Backtesting the Covered Call Strategy with a Stop-loss

zeroxtinkerer
Flynt Finance
Published in
3 min readDec 19, 2022

These are some backtest results from using a stop-loss on a covered call strategy. A systematic covered call strategy acts like a yield-generating strategy but suffers from occasional large drawdowns when the underlying asset increases past the strike price and expires ITM.

A community member suggested the use of a stop-loss to reduce the drawdowns, and so we tested a stop-loss at varying prices relative to the strike price to see whether it improved the strategy.

We tested executing the stop-loss when the price goes ITM(past the strike price), at 95% of the strike price and 90% of the strike price.

Backtest Settings

Backtest Period : 2019–4–4 ~ 2022–8–14 (1227 days)
Delta Setting : Low
Cycles : 175 weeks

No Stop-loss Results

Win Weeks : 169 (96.6%)
Loss Weeks : 6 (3.4%)
Win week average return : 1.17%
Loss week average return : -13.67%
Max Single Loss : -44.67%
Max Drawdown : -53.66%
Lifetime(3.4 years) Profit : 167%

Stop-loss @ ITM
Stop-loss is executed when the price of the underlying asset is above the strike price.

Win Weeks : 163 (93.2%)
Loss Weeks : 12 (6.8%)
Win week average return : 1.17%
Loss week average return : -27.77%
Max Single Loss : -76.80%
Max Drawdown : -95.13%
Lifetime(3.4 years) Profit : -93%

Stop-loss @ 95% of Strike Price
Stop-loss is executed when the price of the underlying asset is at 95% of the strike price.

Win Weeks : 151 (86.1%)
Loss Weeks : 24 (13.9%)
Win week average return : 1.19%
Loss week average return : -11.08%
Max Single Loss : -33.60%
Max Drawdown : -74.30%
Lifetime(3.4 years) Profit : -68%

Stop-loss @ 90% of Strike Price
Stop-loss is executed when the price of the underlying asset is at 90% of the strike price.

Win Weeks 116 (66.2%)
Loss Weeks 59 (33.8%)
Win week average return 1.28%
Loss week average return -3.68%
Max Single Loss -18.30%
Max Drawdown -60.94%
Lifetime(3.4 years) Profit -55%

Results Summary

Stop-loss is a common strategy used to reduce drawdowns in systematic trading strategies, but for covered calls it materially impairs the profitability of the strategy due to the reduced win rate and disadvantageous price conditions the options are executed in.
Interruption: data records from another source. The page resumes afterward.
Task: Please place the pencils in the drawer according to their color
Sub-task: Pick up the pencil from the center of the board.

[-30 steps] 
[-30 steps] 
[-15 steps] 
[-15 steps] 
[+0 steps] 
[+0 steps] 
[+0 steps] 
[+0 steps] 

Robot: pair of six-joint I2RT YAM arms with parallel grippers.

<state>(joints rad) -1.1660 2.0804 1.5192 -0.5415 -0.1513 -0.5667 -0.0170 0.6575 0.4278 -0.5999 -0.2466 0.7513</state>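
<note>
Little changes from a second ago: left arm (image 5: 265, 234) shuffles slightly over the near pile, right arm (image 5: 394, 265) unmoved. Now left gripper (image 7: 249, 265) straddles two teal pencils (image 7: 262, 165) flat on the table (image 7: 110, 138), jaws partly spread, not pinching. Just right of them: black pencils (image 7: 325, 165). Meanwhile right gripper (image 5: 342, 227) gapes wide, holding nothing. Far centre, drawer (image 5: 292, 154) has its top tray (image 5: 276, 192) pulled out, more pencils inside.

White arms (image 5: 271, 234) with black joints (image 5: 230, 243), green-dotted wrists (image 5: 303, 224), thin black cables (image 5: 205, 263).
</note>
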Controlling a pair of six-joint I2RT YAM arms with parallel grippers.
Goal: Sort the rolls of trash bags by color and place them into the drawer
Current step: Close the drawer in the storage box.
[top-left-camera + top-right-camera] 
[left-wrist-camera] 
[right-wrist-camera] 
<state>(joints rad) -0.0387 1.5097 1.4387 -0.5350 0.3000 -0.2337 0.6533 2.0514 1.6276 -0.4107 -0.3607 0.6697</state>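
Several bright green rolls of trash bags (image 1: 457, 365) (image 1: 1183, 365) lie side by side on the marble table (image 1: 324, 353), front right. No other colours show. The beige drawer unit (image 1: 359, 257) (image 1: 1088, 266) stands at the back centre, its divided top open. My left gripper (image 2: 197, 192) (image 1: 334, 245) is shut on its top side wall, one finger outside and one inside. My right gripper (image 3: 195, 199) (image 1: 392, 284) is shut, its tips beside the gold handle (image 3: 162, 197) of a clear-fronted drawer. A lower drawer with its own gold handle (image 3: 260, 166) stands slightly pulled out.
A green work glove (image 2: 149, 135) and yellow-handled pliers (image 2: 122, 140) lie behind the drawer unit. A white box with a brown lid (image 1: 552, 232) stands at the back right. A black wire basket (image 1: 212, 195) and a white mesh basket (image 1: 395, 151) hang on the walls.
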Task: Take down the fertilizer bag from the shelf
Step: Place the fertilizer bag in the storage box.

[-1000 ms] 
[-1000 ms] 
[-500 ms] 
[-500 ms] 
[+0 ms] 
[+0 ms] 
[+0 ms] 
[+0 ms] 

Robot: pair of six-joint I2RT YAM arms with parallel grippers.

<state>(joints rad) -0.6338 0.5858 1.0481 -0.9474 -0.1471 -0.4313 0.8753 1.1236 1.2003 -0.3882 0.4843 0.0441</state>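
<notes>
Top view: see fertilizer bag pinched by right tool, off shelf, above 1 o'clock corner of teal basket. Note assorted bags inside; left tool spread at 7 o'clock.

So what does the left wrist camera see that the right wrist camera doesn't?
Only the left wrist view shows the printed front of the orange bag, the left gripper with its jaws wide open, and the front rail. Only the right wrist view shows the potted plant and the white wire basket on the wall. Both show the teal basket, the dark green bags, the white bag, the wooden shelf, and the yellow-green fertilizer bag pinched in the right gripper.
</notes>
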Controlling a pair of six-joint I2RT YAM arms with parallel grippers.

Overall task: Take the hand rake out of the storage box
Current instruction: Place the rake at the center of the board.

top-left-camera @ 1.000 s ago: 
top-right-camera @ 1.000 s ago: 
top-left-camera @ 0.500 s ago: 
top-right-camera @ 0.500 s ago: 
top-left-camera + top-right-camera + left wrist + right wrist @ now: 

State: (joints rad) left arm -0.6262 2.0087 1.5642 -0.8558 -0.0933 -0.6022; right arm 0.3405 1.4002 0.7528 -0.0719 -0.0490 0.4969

Also, it is important to note that prices occasionally surpass the strike price, but returned below it at the time of expiry. This would mean the strategy takes a relatively large loss despite not having needed to.

Over the 3.4 year backtest, after entering a position, BTC exceeded the strike price 12 times, but only expired ITM 6 times(50%)

Although these are slightly unintuitive results, we intend to continue to research ways to reduce losses and maximize returns for our covered call strategies.